Any suggestion / input would be really appreciated.
https://developer.couchbase.com/documentation/server/3.x/developer/java-2.0/documents-bulk.html

Hi Mehul,

The JavaSDK approach as documented in the link will provide great performance, and, as you have rightly pointed out, will need to be expanded to take care of any update exception. We plan to expand the example in the future.

However there is also another approach that you can consider. This is shown in our Couchbase performance dashboard that we run on a weekly basis. Here is the blog that provides more detail about these tests: https://blog.couchbase.com/ycsb-json-benchmarking-json-databases-by-extending-ycsb/
The specific performance test case that is similar to what you are looking for is the N1QL/YCSB/Workload-E http://showfast.sc.couchbase.com/#/timeline/Linux/n1ql/ycsb/Plasma

In this test, the range query is randomized between 0…20M docs, then each document is then UPSERTed by meta().id . Tests are run for both Memory Optimized Index (MOI) and Plasma (Standard Storage Engine) with different cluster size configuration.
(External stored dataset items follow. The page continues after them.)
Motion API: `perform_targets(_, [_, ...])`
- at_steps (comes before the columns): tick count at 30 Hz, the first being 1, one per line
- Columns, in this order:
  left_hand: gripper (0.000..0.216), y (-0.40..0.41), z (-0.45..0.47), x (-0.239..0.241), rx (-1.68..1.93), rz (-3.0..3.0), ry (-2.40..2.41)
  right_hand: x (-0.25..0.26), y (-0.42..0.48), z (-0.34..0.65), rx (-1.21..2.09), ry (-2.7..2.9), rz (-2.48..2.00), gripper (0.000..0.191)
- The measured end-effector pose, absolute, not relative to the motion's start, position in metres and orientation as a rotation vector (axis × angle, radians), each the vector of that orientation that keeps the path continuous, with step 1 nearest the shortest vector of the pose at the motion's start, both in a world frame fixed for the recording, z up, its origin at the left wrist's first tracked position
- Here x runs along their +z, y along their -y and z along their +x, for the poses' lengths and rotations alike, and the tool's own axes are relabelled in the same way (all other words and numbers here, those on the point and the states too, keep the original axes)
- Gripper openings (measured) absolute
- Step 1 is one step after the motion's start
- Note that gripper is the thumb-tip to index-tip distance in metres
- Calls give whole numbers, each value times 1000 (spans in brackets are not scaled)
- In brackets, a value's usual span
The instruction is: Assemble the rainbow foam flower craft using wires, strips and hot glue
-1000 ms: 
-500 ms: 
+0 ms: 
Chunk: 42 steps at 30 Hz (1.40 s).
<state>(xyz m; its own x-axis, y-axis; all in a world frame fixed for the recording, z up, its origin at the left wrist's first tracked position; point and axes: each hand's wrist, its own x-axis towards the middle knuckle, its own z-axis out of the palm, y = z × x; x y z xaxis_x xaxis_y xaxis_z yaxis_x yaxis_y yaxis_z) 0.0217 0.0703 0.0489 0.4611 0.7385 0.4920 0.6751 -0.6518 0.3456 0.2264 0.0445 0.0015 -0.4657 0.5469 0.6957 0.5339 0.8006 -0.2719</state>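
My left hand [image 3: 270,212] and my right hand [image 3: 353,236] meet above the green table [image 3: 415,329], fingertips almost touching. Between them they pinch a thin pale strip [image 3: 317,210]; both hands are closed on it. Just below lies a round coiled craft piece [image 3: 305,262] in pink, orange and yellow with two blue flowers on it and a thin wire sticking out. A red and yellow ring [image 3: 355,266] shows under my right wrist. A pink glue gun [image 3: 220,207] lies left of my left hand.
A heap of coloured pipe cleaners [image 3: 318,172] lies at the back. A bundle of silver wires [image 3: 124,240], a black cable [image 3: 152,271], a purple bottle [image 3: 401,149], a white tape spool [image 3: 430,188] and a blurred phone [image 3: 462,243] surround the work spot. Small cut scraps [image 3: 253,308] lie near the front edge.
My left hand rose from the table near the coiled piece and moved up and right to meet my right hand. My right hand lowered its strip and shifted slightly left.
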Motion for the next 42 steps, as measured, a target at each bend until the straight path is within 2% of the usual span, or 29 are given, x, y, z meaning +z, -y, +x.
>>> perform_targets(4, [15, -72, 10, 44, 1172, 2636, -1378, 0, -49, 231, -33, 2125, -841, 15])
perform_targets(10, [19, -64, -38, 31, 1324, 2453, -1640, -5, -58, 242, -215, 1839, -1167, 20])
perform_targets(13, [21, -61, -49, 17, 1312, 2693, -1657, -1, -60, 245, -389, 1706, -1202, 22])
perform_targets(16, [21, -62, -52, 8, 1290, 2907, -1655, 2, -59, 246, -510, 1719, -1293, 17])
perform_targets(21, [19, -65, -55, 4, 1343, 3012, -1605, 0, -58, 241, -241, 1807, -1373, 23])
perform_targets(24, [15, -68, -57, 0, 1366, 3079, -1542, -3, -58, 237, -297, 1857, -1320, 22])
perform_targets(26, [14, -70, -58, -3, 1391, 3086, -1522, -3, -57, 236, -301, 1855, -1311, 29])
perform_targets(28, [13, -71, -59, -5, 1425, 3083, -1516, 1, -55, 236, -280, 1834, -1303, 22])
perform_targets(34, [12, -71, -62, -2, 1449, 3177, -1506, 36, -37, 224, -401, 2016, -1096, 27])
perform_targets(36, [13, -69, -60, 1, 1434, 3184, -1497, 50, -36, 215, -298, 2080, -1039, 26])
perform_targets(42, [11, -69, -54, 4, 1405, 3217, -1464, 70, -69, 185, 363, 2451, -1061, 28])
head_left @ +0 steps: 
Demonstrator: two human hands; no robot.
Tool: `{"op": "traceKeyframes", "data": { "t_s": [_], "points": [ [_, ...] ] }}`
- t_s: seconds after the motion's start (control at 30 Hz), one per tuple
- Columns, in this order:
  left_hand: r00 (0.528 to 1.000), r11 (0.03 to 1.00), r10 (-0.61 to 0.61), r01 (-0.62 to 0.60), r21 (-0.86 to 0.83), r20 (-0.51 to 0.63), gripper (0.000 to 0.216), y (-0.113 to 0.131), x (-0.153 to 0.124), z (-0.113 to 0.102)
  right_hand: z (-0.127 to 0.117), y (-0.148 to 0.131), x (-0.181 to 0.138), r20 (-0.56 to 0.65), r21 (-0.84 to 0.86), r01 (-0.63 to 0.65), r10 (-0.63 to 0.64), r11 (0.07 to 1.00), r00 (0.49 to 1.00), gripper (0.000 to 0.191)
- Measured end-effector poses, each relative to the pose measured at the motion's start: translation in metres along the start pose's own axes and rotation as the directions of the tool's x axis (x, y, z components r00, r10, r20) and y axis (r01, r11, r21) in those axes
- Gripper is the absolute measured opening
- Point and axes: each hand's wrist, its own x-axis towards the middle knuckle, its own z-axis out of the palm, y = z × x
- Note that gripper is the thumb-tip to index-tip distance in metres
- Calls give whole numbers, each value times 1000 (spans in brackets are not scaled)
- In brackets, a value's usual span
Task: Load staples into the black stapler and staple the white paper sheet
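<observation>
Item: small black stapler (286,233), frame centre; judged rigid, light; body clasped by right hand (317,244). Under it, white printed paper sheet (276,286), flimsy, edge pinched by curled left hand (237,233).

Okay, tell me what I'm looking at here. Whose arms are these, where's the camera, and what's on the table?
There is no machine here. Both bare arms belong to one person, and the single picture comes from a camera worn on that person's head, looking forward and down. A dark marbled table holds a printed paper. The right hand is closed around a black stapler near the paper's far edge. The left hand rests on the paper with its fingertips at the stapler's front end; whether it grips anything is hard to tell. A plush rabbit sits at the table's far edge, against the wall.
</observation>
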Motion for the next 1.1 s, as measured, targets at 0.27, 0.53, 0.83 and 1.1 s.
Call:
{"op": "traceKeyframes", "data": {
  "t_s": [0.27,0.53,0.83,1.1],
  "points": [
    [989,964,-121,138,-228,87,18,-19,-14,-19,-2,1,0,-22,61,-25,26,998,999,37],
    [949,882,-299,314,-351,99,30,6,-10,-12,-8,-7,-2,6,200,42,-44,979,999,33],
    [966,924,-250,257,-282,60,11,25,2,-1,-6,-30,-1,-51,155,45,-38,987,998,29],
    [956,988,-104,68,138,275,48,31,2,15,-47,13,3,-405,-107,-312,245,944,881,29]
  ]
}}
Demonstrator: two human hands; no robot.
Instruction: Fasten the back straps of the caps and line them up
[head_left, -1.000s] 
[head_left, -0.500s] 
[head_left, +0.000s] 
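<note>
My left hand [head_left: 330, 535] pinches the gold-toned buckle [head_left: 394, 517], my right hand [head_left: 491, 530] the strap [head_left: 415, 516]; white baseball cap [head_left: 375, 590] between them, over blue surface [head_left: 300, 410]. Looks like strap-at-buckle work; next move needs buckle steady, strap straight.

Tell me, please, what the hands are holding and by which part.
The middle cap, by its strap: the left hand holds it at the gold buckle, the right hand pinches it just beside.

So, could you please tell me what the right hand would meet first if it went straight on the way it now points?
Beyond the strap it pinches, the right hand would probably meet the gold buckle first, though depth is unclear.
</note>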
Please reach out to me directly if you need any additional information.

-binh

Thank you so much we will get back to you

Hi Binh le,
So, here i am struggling with response time of my N1QL query .
I have around 41,458,301 documents in my bucket , and when i ran my below N1QL query it’s took around 1 minute to fetch 141892 documents , which is unacceptable.
I also ran with some other query parameter as will with longer window it took “3Minutes”
Can, you please help us do some query performance tuning.

Total document : 41,458,301

Index created on
CREATE INDEX IDX_Cus_Order_Detl ON
B551_CUS_ORDER_TRKR(dsDateTime, isdsAlertTriggered,OrderNumber)
PARTITION BY hash(OrderNumber) WITH { “defer_build”:true, “num_replica”:1, “num_partition”:32 }

SELECT b.OrderNumber AS CusOrdNumber
FROM B551_CUS_ORDER_TRKR b
WHERE b.dsDateTime IS NOT MISSING
AND (b.dsDateTime >= ‘2020-02-06 00.00.00’
AND b.dsDateTime<=‘2020-02-06 19.22.00’)
AND b.isdsAlertTriggered = false

{
“latestDelvEpochTm”: 1581082200,
“dsDateTime”: “2020-02-06 19.21.53”,
“gmtOffset”: “+00.00”,
“expiryTime”: 1582119000,
“latestDelvDateTm”: “2020-02-07 13.30.00”,
“OrderNumber”: “1Z9950850391546639”,
“isdsAlertTriggered”: false
}

Not sure how much it’ll help, but you could be performing an index scan of some sort because you have this in your query: WHERE b.dsDateTime IS NOT MISSING and you should add that to your Index WHERE clause.

You might also want to add ASC or DESC as a modifier to sort on dsDateTime.

If your Couchbase bucket is shared, you should try to refine the documents contained in the index by filtering by some subset. You may be currently putting all 41M docs in the index (with null values) when you’re really trying to target a subset.